Sono quasi sei milioni gli italiani che, quest'anno, salteranno il tradizionale cenone di San Silvestro fuori casa, con una perdita di circa miliardo per ristoranti, alberghi e agriturismi. E’ quanto emerge da una stima della Coldiretti sugli effetti del Decreto che fissa le regole per le feste di Natale 2020. Il Dpcm firmato dal premier Giuseppe Conte, infatti, obbliga alla chiusura serale dei locali in tutte le regioni cancellando di fatto i tradizionali veglioni di Capodanno che – sottolinea la Coldiretti – per molte aziende della ristorazione segnano il picco degli incassi durante l’anno, con un spesa media che, la volta passata, ha superato gli 80 euro per persona.

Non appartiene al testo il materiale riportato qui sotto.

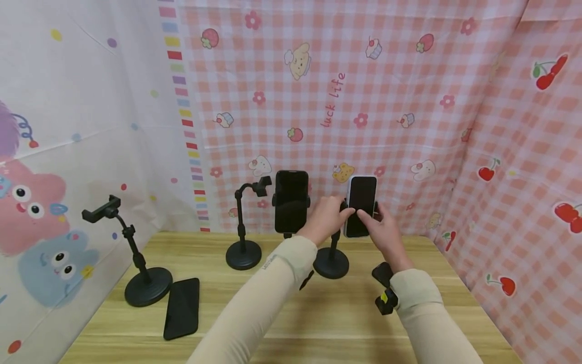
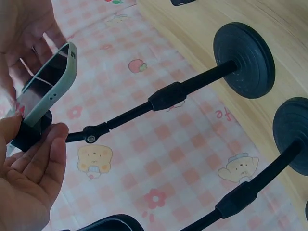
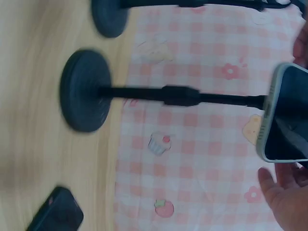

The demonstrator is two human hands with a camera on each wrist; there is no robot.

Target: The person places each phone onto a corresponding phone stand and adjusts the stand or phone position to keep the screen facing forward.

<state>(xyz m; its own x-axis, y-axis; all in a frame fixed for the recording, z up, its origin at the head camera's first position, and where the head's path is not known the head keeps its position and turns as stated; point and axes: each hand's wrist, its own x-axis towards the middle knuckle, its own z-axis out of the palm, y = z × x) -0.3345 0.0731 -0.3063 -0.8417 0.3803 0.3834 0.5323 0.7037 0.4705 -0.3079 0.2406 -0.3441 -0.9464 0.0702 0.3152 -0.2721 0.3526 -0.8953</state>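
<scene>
A phone [image 1: 362, 199] in a pale case stands upright in the clamp of a black round-based phone stand [image 1: 332, 263]. My left hand [image 1: 325, 217] grips the clamp at the phone's left edge; in the left wrist view its thumb and fingers close round the black clamp [image 2: 26, 137]. My right hand [image 1: 385, 230] holds the phone's right edge, thumb over the screen and fingers behind. From the right wrist, the phone [image 3: 288, 115] appears large, with the right hand [image 3: 293, 204] beside its edge.
Left of my hands, another stand holds a black phone [image 1: 291, 202]. Two more stands [image 1: 243, 254] [image 1: 148, 287] have no phone in their clamps. A dark phone [image 1: 182, 308] lies flat at left. Small black objects [image 1: 385, 301] lie near my right sleeve. Patterned cloth [image 1: 386, 76] hangs behind.
</scene>
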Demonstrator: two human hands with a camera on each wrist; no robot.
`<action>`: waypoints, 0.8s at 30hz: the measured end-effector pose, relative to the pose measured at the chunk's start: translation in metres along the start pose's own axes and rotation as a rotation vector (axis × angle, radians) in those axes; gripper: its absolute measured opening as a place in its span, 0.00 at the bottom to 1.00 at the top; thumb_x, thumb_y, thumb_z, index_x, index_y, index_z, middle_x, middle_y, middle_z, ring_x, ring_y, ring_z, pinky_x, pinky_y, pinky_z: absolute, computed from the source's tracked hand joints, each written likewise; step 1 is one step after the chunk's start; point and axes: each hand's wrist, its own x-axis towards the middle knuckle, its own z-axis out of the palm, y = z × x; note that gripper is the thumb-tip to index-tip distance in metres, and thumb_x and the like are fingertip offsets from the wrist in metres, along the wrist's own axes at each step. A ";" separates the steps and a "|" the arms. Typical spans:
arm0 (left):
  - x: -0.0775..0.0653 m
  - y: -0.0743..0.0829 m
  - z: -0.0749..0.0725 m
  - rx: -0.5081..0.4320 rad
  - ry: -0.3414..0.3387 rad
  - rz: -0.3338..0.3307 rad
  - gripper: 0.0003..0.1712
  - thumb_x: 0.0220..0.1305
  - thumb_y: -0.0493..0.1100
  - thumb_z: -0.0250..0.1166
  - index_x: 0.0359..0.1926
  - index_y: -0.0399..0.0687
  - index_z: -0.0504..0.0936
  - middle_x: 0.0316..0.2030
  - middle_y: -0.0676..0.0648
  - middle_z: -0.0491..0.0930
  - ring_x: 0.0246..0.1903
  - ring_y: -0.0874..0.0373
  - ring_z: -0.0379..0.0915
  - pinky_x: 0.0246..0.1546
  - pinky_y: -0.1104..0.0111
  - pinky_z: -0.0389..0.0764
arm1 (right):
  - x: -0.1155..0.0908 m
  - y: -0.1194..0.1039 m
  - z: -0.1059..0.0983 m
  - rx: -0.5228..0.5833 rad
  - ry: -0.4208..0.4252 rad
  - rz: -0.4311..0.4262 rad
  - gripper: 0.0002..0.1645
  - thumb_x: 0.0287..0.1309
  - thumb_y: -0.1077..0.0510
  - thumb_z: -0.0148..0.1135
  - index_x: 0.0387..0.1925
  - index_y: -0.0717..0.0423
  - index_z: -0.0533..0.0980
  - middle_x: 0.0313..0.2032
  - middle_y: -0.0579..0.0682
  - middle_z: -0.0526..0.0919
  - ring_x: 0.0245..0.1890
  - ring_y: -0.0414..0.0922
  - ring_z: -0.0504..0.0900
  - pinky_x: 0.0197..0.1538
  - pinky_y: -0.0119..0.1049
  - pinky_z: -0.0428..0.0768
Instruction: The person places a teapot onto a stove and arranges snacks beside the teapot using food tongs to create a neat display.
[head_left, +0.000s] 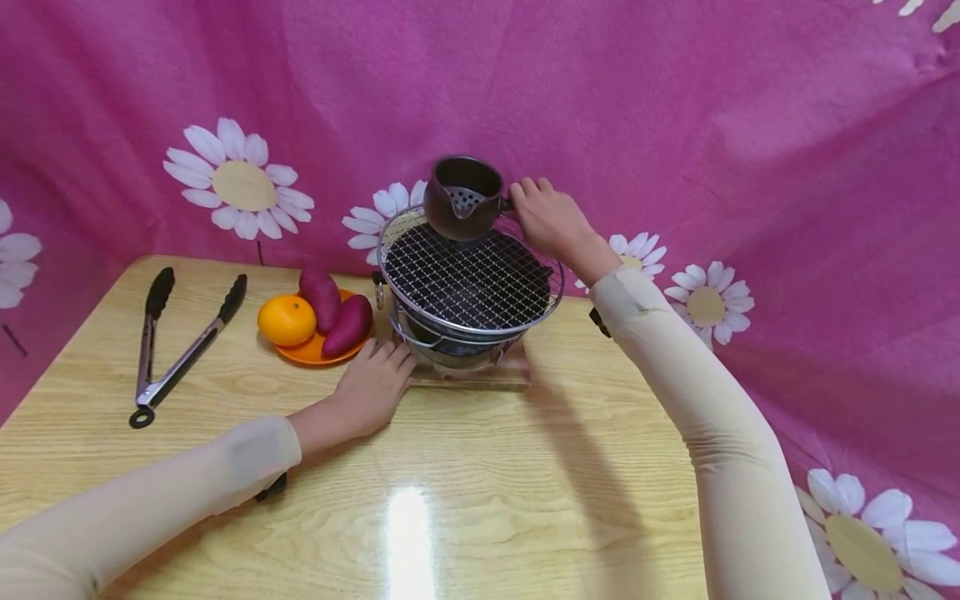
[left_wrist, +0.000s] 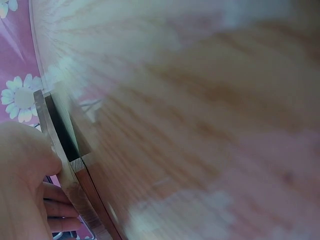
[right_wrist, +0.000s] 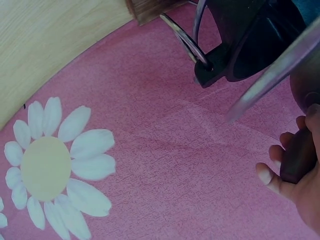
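Note:
My right hand [head_left: 551, 218] grips the side handle [right_wrist: 300, 155] of a dark brown teapot [head_left: 459, 218], lidless, with a pouring lip and strainer holes inside. The pot is over the back of a round wire grill rack [head_left: 468, 279], its lip facing me. Below the rack is a round tabletop stove [head_left: 457, 354] on a wooden base board [head_left: 472, 377]. My left hand [head_left: 375, 387] holds the left end of that board, its thumb [left_wrist: 50, 162] at the edge and its fingers [left_wrist: 62, 209] partly hidden behind the wood in the left wrist view.
Left of the stove, an orange plate [head_left: 307, 357] bears an orange fruit [head_left: 287, 320] and two purple sweet potatoes [head_left: 348, 325]. Black-tipped tongs [head_left: 180, 358] lie spread on the wooden table [head_left: 480, 467]. A magenta cloth [head_left: 675, 108] with daisies hangs behind.

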 end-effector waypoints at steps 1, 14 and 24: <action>0.000 0.000 0.000 0.003 0.001 0.000 0.17 0.74 0.48 0.59 0.53 0.40 0.79 0.53 0.39 0.79 0.51 0.44 0.71 0.55 0.54 0.70 | 0.000 0.000 0.000 0.003 0.000 0.000 0.20 0.79 0.50 0.45 0.50 0.65 0.67 0.44 0.61 0.73 0.45 0.59 0.74 0.44 0.54 0.83; -0.001 0.000 0.002 -0.012 0.033 0.002 0.16 0.73 0.47 0.60 0.51 0.39 0.79 0.50 0.40 0.79 0.49 0.44 0.72 0.52 0.54 0.70 | -0.001 0.000 0.003 0.020 -0.012 0.012 0.19 0.79 0.50 0.47 0.48 0.65 0.68 0.43 0.61 0.73 0.44 0.58 0.75 0.44 0.53 0.83; -0.001 0.000 0.004 -0.005 0.057 -0.001 0.15 0.72 0.46 0.61 0.51 0.40 0.79 0.49 0.40 0.79 0.48 0.45 0.71 0.52 0.54 0.69 | -0.002 -0.001 -0.001 0.019 -0.022 0.028 0.20 0.78 0.48 0.49 0.49 0.63 0.68 0.44 0.60 0.74 0.44 0.58 0.75 0.45 0.53 0.83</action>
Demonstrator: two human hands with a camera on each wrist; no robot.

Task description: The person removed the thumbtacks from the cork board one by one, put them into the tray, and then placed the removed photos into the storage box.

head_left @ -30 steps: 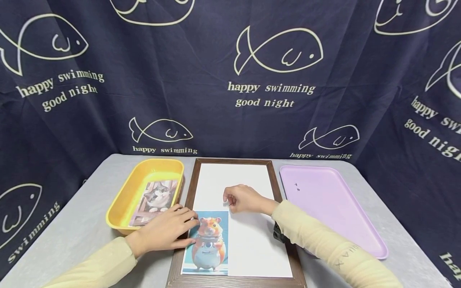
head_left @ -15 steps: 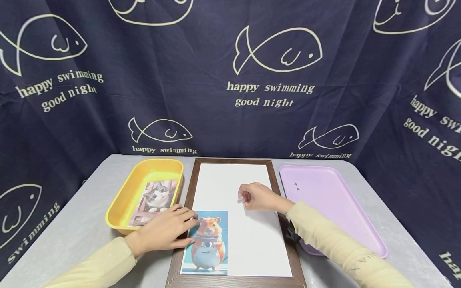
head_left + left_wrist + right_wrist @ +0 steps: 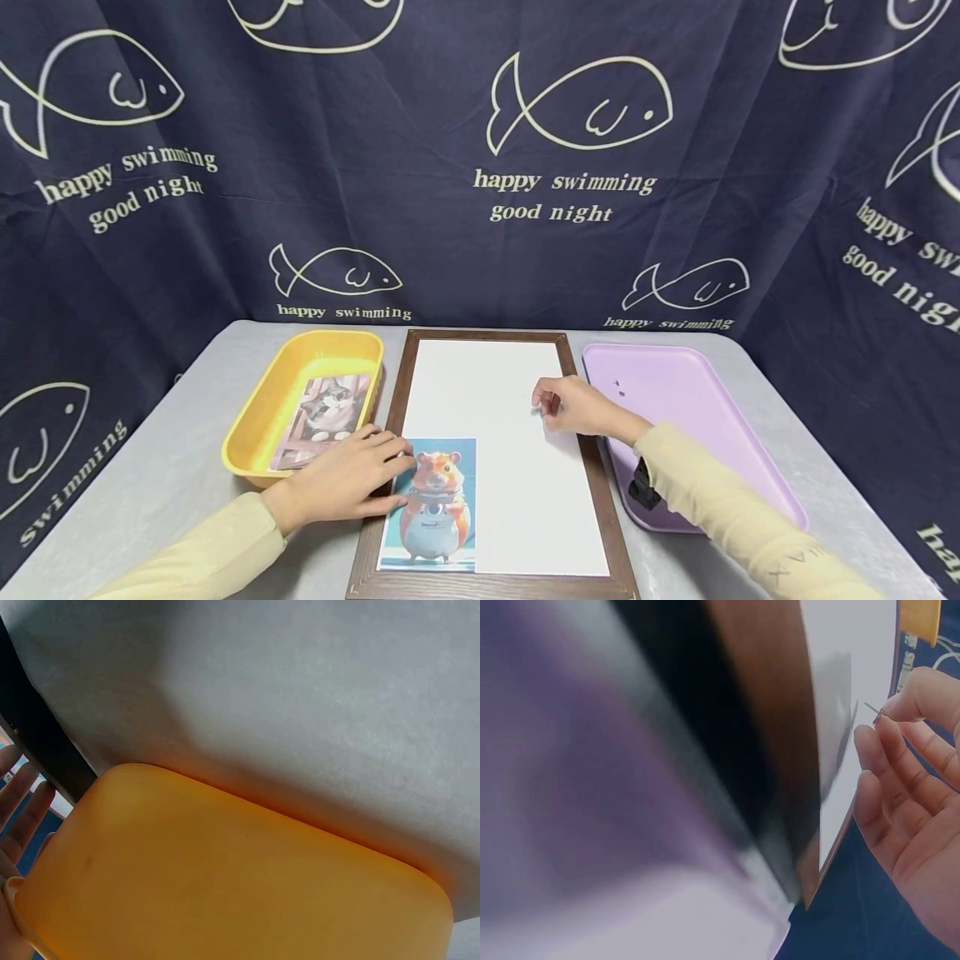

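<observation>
My right hand [image 3: 577, 406] is over the right side of the white framed board [image 3: 487, 379], thumb and forefinger pinching a small thumbtack [image 3: 875, 713] with a thin metal point. On the board's lower left lies a picture of an orange and blue hamster [image 3: 435, 517]. My left hand [image 3: 345, 479] rests with extended fingers across the frame's left side, fingertips on the picture's left edge. A cat picture [image 3: 330, 408] lies in the yellow bin [image 3: 247, 417], partly hidden behind that hand. Two tiny dark pieces [image 3: 621, 393] sit on the purple tray [image 3: 690, 417].
The bin stands left of the board and the tray right of it, both close to the wooden frame [image 3: 397, 392]. All rest on a grey table [image 3: 202, 392]. A dark fish-print curtain [image 3: 450, 167] hangs behind and at both sides.
My right hand has moved right across the board, from above the picture's top right corner toward the tray, still pinching the thumbtack. The left hand has stayed in place.
</observation>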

A pesare è anche la decisione del coprifuoco di fine anno dalle 22 alle 7 del mattino seguente, che di fatto impedisce ogni forma di socialità a tavola ostacolata peraltro durante tutte le feste dall’obbligo di chiusura alle 18 per tutte le attività di ristorazione, anche nelle regioni gialle. “Peraltro, la decisione di blindare gli italiani nel proprio comune a Natale, Santo Stefano e Capodanno – denuncia la Coldiretti – mette ko le 24mila strutture agrituristiche nazionali. che sono principalmente situate in piccoli centri rurali con una clientela proveniente dalle grandi città e dai paesi limitrofi”.

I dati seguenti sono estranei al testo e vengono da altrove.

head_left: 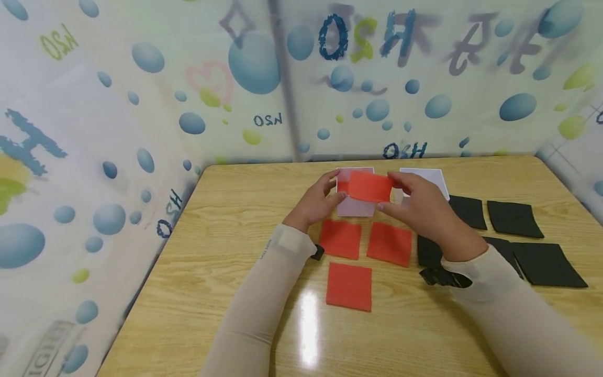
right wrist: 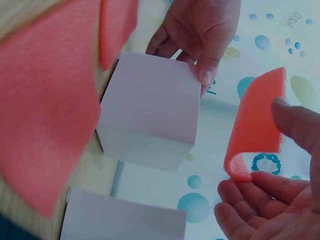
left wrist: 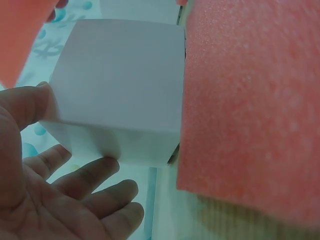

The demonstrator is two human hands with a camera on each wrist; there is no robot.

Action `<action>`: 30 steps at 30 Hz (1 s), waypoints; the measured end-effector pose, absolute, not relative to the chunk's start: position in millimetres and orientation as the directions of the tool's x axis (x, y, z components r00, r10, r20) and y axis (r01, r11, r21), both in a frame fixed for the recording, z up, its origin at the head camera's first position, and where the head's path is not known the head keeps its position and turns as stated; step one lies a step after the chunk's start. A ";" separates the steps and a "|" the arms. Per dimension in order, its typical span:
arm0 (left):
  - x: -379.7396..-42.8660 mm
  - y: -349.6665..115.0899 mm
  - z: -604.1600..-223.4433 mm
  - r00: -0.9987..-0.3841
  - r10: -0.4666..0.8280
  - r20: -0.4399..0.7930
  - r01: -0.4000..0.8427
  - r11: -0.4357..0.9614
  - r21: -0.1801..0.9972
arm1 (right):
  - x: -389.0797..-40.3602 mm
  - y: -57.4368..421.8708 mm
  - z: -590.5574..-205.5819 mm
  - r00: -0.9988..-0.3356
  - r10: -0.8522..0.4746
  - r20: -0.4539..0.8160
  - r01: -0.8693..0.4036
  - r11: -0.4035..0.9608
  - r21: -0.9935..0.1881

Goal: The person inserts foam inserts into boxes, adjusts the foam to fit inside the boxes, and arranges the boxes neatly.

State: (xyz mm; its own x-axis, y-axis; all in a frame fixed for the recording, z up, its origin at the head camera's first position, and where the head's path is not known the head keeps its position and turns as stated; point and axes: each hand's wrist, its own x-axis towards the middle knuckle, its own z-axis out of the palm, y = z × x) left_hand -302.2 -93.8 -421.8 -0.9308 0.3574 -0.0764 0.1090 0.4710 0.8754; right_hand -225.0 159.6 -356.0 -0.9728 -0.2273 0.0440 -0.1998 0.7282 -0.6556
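Note:
My left hand point(head_left: 317, 201) holds a white box point(head_left: 356, 209) at its left side, thumb on the near face and fingers on another side, as the left wrist view shows. Something red shows inside the box's opening. My right hand point(head_left: 421, 201) pinches a red foam square point(head_left: 371, 187) between thumb and fingers. That foam is bent into a curve, plain in the right wrist view, and hangs over the box opening in the head view. Three more red foam squares point(head_left: 349, 287) lie flat on the table, nearer to me than the box.
A second white box point(head_left: 426, 178) stands to the right, partly behind my right hand. Several black foam squares point(head_left: 548, 264) lie on the right of the wooden table point(head_left: 226, 251), some partly covered by my right arm. A printed curtain point(head_left: 311, 120) hangs along the back and left.

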 end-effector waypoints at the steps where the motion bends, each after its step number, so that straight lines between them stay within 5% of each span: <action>1: -302.2 -93.6 -422.1 -0.931 0.356 -0.077 0.108 0.472 0.875 | -227.0 157.5 -355.4 -0.973 -0.225 0.044 -0.198 0.730 -0.654; 30: -302.0 -93.3 -419.9 -0.932 0.352 -0.083 0.098 0.469 0.878 | -278.9 131.2 -354.7 -0.980 -0.174 -0.094 -0.092 0.820 -0.565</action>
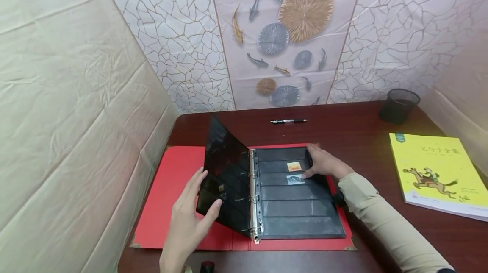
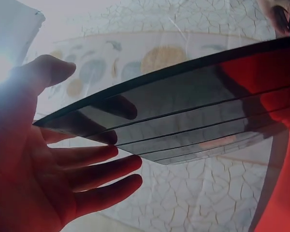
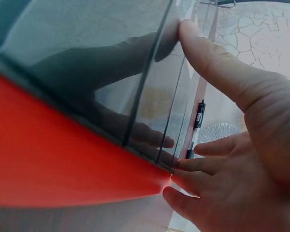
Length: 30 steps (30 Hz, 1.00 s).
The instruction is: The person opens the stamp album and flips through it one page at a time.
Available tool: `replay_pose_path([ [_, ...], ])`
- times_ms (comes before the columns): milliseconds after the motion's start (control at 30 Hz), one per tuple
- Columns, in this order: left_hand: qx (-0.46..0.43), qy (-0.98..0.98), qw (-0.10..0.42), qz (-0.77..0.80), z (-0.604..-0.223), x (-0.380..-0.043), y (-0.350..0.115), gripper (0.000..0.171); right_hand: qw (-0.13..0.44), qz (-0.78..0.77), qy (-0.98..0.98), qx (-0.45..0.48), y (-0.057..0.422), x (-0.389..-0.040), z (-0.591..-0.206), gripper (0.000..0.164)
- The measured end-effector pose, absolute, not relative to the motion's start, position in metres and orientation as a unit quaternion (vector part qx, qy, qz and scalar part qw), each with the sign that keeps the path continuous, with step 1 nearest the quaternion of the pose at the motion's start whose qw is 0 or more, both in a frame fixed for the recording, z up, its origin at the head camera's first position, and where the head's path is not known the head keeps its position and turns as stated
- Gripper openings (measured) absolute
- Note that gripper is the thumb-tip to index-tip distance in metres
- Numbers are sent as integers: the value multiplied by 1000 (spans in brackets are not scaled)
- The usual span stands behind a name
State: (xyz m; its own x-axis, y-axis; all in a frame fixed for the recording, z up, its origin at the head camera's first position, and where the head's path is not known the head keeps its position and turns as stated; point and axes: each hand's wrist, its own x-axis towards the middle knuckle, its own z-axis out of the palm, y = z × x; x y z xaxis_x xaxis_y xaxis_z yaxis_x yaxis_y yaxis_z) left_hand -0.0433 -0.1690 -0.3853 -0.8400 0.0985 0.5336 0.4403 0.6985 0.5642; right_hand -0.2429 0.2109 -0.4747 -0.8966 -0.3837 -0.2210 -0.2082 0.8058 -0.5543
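A red ring-bound stamp album [image 1: 164, 205] lies spread on the table, with black pocket pages on metal rings [image 1: 252, 199]. One black page [image 1: 228, 167] stands tilted up from the rings, leaning left. My left hand [image 1: 187, 218] is at its outer edge; in the left wrist view, its fingers [image 2: 96, 174] extend straight along the page and the thumb stands away. On the right, a flat page [image 1: 297, 207] holds an orange-yellow stamp [image 1: 294, 166] and a bluish stamp [image 1: 294, 179]. My right hand [image 1: 324, 163] rests at that page's outer edge, thumb on the page, fingers extended by the corner.
Behind the album lies a pen [image 1: 288, 121]. A black mesh pen holder [image 1: 398, 107] stands at the back right, and a yellow book [image 1: 438, 171] lies to the right. A small dark object [image 1: 207, 266] shows at the near edge. Cloth walls [image 1: 76, 116] border the table.
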Motion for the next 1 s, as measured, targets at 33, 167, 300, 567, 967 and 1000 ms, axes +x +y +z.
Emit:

La situazione di difficoltà si trasferisce, a cascata, sull’intera filiera agroalimentare, dall’industria all’agricoltura, con un drastico taglio degli acquisti di prodotti alimentari e bevande da portare in tavola. “La chiusura dei locali, infatti – conlude la Coldiretti – è destinata a provocare un forte ridimensionamento nei consumi di 70 milioni di chili tra pandori e panettoni, 74 milioni di bottiglie di spumante, 6 milioni di chili tra cotechini e zamponi e frutta secca, pane, carne, salumi, formaggi e dolci spariti dalle tavole lo scorso anno solamente nelle feste di fine anno”.